Figure 5. Rhodanese homology domain proteins and persulfide relay system for transpersulfidation

(a) Structures of three rhodanese homology domain proteins in which the active C-terminal domain is shown in red (top, S. cerevisiae putative single-domain thiosulfate sulfurtransferase (TST) YOR285, PDB 3D1P), green (middle, bovine rhodanese, PDB 1RHD) or blue (bottom, human 3-mercaptopyruvate sulfurtransferase (MST), PDB 4JGT), and the inactive N-terminal domain, when present, is shown in yellow. The active site cysteines are in ball representation, and a persulfide intermediate is seen in the rhodanese structure. (b) Sulfurtransferases such MST and TSTs (for example, rhodanese and TSTD1) and sulfide quinone oxidoreductase (SQR) accept sulfur atoms from their respective substrates (3-mercaptopyruvate for MST, thiosulfate or GSSH for TSTs and H₂S for SQR) and form a persulfide intermediate. The outer sulfur can be transferred to a protein or small-molecule acceptor, resulting in a persulfide product. (c) Specificity in transpersulfidation can be achieved by enzyme-catalyzed transfer of the persulfide group. In the example shown here, either GSSH or thiosulfate transfers the outer sulfur to TST, forming a persulfide intermediate, which can be transferred to protein targets (1, 2) or to an intermediate carrier such as glutaredoxin (Grx, 3), which, in turn, transfers the persulfide to a target protein (4). Because two-cysteine-containing thiroredoxins and Grxs have vicinal resolving cysteines, the resulting persulfide modification on them is expected to be short-lived. In contrast, in carriers with a single active site cysteine, such as a subset of Grxs, the lifetime of the persulfide modification will be longer.
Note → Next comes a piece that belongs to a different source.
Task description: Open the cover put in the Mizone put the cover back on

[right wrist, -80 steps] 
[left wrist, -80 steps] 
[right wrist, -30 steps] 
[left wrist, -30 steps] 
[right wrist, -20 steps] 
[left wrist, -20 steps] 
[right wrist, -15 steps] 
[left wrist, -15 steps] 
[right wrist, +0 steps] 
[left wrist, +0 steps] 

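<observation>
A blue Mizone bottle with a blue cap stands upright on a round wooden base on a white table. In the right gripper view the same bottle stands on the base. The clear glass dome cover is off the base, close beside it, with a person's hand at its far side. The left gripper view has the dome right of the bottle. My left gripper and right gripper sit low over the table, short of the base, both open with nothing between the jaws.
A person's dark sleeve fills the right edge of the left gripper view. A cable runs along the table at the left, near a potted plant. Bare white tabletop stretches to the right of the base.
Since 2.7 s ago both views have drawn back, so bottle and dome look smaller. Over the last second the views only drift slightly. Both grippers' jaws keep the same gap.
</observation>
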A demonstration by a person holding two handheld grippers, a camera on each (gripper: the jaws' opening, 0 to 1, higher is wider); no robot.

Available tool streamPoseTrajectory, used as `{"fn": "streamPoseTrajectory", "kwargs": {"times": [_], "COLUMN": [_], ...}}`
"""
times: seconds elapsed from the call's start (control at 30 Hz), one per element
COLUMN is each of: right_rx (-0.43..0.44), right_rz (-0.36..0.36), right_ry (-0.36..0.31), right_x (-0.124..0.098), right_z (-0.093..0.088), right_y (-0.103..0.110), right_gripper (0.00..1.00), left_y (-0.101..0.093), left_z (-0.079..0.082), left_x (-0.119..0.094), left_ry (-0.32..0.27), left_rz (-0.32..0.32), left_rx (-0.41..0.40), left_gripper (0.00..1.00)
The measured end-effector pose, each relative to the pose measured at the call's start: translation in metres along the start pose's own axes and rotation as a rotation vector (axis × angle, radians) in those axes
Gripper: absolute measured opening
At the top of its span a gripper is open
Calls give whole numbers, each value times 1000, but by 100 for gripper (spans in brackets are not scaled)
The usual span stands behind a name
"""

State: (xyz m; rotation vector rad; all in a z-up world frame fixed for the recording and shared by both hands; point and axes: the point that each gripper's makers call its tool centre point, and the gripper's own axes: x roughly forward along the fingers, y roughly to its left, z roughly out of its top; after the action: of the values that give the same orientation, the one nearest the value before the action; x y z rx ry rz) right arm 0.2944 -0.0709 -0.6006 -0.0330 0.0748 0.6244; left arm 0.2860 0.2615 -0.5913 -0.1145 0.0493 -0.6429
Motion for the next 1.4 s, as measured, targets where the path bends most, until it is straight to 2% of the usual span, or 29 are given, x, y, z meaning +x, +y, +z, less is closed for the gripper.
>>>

Figure 6. Sulfide oxidation pathways

(a) The canonical sulfide oxidation pathway found in most tissues resides in the mitochondrion and involves four enzymes. In the first step of the pathway, sulfide quinone oxidoreductase (SQR) oxidizes sulfide to persulfide, which is transferred from the active site of SQR to a small molecule acceptor, such as glutathione (GSH). The glutathione persulfide (GSSH) product can be oxidized by persulfide dioxygenase (PDO) to sulfite or can be used in a sulfurtransferase reaction catalyzed by rhodanese (Rhd) in the presence of sulfite, to form thiosulfate. In the final step, sulfite is oxidized to sulfate by sulfite oxidase (SO). (b) Heme-dependent sulfide oxidation pathway. An alternative pathway for sulfide oxidation involves ferric heme–dependent conversion of H₂S to a mixture of thiosulfate and polysulfides. This newly discovered mechanism has been established for human hemoglobin and could be an activity of other heme proteins as well. For clarity, the fate of the H₂S sulfur atom is highlighted in red and other reactants and reaction stoichiometries are omitted.